Exercise: In the entries below, find the line with "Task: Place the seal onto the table" and the line with "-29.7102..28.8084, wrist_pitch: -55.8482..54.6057". Return those two lines and all lines between them, exactly.

━━━ Data to examine ━━━

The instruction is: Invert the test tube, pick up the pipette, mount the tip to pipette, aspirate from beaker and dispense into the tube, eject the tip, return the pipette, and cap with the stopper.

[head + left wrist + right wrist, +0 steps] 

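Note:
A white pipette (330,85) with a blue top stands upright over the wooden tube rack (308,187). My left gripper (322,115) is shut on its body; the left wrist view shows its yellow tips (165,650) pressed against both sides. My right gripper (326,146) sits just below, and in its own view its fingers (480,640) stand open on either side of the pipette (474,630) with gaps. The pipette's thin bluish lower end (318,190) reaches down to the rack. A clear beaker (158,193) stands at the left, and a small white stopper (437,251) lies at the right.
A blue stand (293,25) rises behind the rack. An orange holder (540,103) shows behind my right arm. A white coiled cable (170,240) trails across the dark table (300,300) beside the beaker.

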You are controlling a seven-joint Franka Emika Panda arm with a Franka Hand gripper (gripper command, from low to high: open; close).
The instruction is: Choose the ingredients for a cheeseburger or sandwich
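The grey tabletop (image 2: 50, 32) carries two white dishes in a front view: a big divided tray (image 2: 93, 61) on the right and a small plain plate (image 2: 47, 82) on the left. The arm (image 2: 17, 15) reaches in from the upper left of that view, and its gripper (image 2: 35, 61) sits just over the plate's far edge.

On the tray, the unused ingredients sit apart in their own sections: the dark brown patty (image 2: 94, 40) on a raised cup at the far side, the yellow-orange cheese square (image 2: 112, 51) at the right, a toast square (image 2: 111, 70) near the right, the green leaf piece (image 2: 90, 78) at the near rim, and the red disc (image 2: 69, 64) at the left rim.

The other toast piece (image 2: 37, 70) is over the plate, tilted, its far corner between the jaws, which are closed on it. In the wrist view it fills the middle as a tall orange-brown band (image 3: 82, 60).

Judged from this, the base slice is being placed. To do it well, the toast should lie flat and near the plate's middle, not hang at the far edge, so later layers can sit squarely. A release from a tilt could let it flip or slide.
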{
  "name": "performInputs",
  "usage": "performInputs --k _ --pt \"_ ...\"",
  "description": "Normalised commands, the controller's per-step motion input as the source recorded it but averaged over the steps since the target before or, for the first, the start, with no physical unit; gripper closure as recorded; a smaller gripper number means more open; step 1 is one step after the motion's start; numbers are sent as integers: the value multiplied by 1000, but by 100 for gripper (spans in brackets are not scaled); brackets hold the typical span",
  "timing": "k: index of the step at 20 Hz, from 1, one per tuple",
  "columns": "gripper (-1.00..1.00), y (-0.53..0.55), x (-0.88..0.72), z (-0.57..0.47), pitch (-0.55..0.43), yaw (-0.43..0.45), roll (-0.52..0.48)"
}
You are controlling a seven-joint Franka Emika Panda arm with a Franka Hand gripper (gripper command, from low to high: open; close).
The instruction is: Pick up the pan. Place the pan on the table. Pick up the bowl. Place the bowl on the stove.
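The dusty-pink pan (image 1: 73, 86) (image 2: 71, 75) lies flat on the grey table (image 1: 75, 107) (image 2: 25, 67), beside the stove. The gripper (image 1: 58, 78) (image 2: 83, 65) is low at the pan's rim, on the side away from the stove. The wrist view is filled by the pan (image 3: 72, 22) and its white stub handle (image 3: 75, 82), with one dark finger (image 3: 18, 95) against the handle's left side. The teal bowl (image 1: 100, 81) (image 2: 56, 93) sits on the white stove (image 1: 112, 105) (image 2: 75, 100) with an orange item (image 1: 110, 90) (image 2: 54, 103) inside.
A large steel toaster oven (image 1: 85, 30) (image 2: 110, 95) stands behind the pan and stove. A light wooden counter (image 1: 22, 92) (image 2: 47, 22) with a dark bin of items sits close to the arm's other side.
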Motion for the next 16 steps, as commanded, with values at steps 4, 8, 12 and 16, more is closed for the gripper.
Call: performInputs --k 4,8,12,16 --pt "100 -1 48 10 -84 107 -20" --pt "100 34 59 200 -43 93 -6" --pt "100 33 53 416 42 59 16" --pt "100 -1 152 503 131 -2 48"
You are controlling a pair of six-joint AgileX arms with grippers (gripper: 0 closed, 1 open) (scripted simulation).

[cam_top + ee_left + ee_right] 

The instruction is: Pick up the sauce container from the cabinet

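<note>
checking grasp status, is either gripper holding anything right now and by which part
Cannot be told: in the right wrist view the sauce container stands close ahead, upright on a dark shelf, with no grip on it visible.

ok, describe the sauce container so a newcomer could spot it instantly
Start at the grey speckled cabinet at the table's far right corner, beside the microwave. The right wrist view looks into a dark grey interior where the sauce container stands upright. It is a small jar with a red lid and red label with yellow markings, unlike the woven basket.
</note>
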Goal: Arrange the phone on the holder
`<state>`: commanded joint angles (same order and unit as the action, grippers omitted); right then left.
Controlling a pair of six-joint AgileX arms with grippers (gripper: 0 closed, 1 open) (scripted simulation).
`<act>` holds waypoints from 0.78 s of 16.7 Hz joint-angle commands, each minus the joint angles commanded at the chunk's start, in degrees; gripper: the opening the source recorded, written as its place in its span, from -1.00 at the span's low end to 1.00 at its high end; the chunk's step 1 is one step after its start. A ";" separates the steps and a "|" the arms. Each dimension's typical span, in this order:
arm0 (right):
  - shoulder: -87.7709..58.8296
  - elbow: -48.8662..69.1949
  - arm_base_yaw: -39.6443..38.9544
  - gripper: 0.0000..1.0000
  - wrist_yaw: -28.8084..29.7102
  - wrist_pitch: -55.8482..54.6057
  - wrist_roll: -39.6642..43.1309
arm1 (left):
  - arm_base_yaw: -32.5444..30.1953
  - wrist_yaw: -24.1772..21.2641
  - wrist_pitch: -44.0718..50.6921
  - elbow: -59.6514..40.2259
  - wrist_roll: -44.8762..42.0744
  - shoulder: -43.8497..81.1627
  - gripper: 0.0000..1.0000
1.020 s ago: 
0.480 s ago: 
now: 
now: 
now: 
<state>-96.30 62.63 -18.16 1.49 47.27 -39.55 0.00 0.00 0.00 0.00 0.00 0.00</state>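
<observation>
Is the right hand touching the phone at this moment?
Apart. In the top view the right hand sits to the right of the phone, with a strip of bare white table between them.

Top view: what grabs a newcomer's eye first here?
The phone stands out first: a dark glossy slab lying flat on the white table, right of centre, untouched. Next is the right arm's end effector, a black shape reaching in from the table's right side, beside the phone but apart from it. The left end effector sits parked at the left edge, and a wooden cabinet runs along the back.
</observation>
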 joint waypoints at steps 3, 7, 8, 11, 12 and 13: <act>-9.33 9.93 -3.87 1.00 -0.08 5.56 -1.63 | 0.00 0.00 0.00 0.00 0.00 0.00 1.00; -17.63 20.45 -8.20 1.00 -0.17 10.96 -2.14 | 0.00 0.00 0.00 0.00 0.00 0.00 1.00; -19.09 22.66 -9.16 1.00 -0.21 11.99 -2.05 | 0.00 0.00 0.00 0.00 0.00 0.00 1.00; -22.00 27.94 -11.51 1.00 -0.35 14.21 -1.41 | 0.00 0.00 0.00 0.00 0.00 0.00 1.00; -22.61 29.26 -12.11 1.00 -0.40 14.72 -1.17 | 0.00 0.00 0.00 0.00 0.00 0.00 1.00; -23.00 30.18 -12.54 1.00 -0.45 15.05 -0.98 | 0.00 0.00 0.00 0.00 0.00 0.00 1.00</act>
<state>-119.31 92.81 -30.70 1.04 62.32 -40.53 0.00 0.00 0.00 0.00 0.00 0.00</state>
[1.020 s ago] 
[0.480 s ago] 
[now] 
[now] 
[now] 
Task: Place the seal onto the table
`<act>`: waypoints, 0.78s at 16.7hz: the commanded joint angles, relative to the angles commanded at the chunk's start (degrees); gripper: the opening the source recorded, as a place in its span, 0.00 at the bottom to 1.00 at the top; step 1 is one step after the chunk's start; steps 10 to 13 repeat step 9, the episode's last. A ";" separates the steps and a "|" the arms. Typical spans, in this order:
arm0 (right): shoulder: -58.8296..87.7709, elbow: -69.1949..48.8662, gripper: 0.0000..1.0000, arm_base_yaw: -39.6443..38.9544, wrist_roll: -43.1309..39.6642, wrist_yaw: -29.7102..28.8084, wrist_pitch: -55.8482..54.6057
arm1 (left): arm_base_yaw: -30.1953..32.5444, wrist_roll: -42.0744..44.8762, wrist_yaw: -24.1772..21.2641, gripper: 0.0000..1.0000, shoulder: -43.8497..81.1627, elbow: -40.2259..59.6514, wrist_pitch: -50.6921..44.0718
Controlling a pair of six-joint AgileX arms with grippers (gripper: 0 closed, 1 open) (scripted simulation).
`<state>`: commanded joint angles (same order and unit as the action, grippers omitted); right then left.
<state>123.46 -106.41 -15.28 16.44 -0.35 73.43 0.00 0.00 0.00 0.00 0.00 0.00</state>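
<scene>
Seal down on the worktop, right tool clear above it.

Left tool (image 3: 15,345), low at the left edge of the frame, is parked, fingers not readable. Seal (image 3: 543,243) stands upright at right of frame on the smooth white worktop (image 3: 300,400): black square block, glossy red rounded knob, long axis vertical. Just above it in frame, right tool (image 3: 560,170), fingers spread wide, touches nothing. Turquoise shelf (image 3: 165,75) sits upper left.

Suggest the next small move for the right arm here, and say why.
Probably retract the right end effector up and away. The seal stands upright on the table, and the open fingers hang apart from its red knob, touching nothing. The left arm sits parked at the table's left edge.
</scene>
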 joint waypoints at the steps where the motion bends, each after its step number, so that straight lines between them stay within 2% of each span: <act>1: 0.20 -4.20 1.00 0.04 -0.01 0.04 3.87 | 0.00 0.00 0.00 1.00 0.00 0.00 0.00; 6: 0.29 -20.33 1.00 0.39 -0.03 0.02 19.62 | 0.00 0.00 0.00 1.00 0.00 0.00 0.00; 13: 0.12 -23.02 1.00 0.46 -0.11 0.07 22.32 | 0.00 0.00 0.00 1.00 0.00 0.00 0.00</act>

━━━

Problem solution:
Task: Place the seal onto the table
`<act>`: waypoints, 0.78s at 16.7hz: the commanded joint angles, relative to the angles commanded at the chunk's start (degrees); gripper: the opening the source recorded, as a place in its span, 0.00 at the bottom to 1.00 at the top; step 1 is one step after the chunk's start; steps 10 to 13 repeat step 9, the episode's last. A ";" separates the steps and a "|" the arms. Typical spans, in this order:
arm0 (right): shoulder: -58.8296..87.7709, elbow: -69.1949..48.8662, gripper: 0.0000..1.0000, arm_base_yaw: -39.6443..38.9544, wrist_roll: -43.1309..39.6642, wrist_yaw: -29.7102..28.8084, wrist_pitch: -55.8482..54.6057

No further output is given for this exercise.